1. Access the Repository Creation Page
   Click here to create a KeyStore (requires login).

2. Select Repository Type
   Choose KeyStore as the repository type, and fill in the repository name and description.

   

   Create KeyStore

3. Create
   Click the create button to create the KeyStore.

Core Features of KeyStore

1. Security Restrictions

Feature	Regular Repository	KeyStore
Git Clone to Local	✅	❌
Local Code Push	✅	❌
Page File Editing	✅	✅
Create Branch/Tag/PR	✅	✅
Referenced by Pipelines	✅	✅

2. Enhanced Security Features

• Dynamic Watermark: Automatically adds a semi-transparent watermark of the current username to the page to prevent screenshot leaks.
• Reference Audit: Records all pipeline logs referencing files in this repository, supporting traceability.
• Enforced Page Operations: Only allows file editing via the web interface, prohibiting local operations.
• Stricter Permission Control: Refer to Permission Guide.

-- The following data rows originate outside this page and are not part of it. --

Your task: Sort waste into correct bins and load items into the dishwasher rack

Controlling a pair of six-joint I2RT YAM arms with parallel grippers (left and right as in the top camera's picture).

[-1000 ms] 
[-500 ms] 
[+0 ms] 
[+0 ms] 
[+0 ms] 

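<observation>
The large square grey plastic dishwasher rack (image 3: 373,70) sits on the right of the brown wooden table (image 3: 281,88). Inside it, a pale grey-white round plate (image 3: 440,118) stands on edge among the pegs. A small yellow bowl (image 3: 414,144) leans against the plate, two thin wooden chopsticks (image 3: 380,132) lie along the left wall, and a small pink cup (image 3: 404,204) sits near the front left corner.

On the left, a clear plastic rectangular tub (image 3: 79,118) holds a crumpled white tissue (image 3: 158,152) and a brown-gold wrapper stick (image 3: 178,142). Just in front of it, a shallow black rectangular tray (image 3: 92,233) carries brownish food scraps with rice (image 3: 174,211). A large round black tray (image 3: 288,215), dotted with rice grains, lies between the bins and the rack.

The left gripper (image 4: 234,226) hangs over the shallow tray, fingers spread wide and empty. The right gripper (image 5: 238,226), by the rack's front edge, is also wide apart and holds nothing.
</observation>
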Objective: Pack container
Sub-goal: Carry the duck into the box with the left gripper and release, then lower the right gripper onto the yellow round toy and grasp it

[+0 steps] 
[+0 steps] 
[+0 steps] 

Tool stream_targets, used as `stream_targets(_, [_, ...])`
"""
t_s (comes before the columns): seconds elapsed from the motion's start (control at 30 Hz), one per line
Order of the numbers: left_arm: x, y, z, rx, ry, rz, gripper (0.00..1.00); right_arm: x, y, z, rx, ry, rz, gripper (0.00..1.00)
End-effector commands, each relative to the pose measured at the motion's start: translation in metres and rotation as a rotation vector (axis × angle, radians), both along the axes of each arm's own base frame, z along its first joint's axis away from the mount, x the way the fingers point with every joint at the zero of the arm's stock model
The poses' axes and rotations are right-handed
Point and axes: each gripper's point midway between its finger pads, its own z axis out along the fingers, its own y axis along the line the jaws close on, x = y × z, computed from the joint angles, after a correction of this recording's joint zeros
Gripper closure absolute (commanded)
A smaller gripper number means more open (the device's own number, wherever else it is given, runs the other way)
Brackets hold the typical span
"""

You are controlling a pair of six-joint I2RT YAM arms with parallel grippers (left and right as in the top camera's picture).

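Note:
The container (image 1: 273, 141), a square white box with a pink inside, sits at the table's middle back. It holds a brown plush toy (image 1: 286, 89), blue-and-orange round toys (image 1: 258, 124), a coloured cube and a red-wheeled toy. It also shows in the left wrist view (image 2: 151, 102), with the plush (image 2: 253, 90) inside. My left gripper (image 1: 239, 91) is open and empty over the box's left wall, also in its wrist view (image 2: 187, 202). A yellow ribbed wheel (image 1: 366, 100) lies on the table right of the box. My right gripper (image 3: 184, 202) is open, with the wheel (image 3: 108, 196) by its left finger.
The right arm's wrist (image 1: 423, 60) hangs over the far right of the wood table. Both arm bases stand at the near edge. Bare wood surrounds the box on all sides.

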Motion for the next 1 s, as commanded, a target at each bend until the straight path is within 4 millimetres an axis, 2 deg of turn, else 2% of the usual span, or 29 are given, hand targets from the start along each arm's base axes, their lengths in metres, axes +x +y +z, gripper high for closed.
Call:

Referencing KeyStore Files in Pipelines

1. Adding Files to KeyStore

# env.yml
DOCKER_USER: "username"
DOCKER_TOKEN: "token"
DOCKER_REGISTRY: "https://xxx/xxx"

Importing as Environment Variables

In the pipeline configuration, reference the KeyStore file via the imports field to automatically inject it as environment variables:

# .cnb.yml
main:
  push:
    - services:
        - docker
      imports:
        # Reference KeyStore file
        - https://cnb.cool/<your-repo-slug>/-/blob/main/xxx/env.yml
      stages:
        - name: docker push
          script: |
            docker login -u ${DOCKER_USER} -p "${DOCKER_TOKEN}" ${CNB_DOCKER_REGISTRY}
            docker build -t ${DOCKER_REGISTRY}/${CNB_REPO_SLUG_LOWERCASE}:latest .
            docker push ${DOCKER_REGISTRY}/${CNB_REPO_SLUG_LOWERCASE}:latest

Reference Rules

Additional fields such as allow_slugs and allow_events can be configured to control access scope. For more information, refer to File Reference.

Best Practices

1. Classify and Store Sensitive Information

   • Split different Secret Repositories by environment (prod/dev) or project.
   • Use yaml, json, or other file formats to manage secrets.
   • Create a new organization outside the business organization to manage Secret Repositories, reducing the scope of members who can access them.

2. Regularly Rotate Secrets
   After updating secrets via the page editing feature, all pipelines referencing this file will automatically retrieve the new values.

3. Audit and Review
   Check audit logs, clean up invalid references, and revoke permissions for departed members.